Description of the task | A line qualifies if it holds the string "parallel". Copy every qualifying line from the records.

Given data |
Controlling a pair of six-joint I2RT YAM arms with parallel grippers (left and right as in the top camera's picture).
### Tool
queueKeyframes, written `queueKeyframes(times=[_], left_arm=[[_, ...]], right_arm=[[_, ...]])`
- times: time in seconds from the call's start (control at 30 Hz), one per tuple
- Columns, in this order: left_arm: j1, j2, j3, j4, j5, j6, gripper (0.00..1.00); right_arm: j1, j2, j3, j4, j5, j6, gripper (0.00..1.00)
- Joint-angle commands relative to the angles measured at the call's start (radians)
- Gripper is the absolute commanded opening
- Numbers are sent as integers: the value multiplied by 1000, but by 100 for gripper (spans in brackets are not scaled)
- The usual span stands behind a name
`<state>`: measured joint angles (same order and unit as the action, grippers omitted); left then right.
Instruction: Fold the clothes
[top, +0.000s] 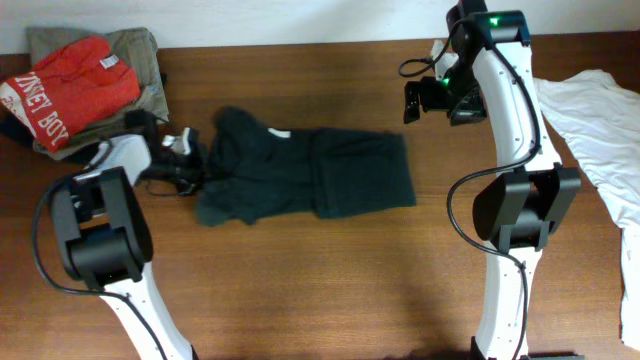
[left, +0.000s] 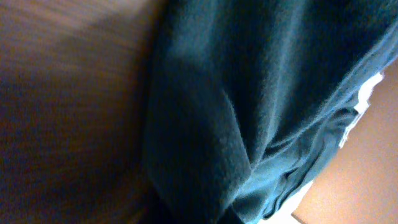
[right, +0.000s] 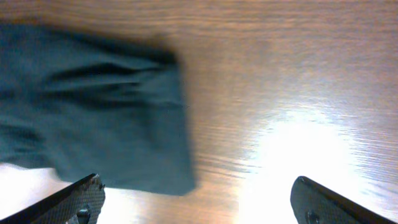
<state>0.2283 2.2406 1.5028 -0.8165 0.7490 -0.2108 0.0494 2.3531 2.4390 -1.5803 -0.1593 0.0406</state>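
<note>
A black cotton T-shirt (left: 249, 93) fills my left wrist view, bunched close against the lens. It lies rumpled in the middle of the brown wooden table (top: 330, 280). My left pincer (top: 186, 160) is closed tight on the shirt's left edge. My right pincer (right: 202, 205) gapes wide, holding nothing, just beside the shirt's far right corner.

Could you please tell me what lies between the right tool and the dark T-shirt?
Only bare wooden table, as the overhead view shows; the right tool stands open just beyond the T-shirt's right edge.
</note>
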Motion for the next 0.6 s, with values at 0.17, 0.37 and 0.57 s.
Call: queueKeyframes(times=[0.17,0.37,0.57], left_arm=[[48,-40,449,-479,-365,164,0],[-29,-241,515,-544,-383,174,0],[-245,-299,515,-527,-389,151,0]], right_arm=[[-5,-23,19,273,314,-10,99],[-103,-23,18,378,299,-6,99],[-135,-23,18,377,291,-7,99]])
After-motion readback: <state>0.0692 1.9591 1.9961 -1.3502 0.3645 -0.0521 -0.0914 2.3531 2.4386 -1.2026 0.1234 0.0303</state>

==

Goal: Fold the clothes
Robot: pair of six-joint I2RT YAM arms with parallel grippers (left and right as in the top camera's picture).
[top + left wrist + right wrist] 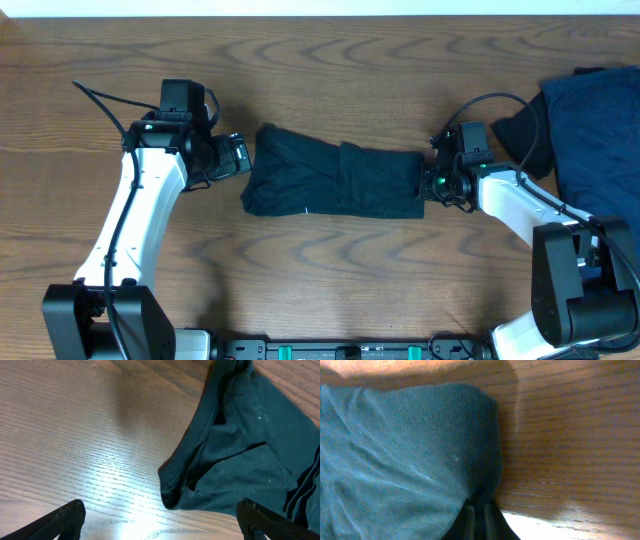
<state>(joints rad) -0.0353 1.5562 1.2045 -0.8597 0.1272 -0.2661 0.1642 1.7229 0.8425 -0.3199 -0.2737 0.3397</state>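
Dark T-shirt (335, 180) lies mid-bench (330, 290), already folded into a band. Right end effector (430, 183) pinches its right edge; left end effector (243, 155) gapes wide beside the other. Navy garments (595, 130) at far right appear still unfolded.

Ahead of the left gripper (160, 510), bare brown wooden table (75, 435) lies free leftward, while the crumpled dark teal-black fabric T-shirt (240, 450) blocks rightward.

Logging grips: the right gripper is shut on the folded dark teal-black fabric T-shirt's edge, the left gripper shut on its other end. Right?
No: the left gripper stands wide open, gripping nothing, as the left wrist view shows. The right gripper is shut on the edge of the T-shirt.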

Exercise answer |
Controlling a pair of six-joint I2RT YAM arms with parallel grippers (left and right as in the top camera's picture).
Robot: pair of six-joint I2RT YAM arms with parallel grippers (left and right as in the top camera's picture).

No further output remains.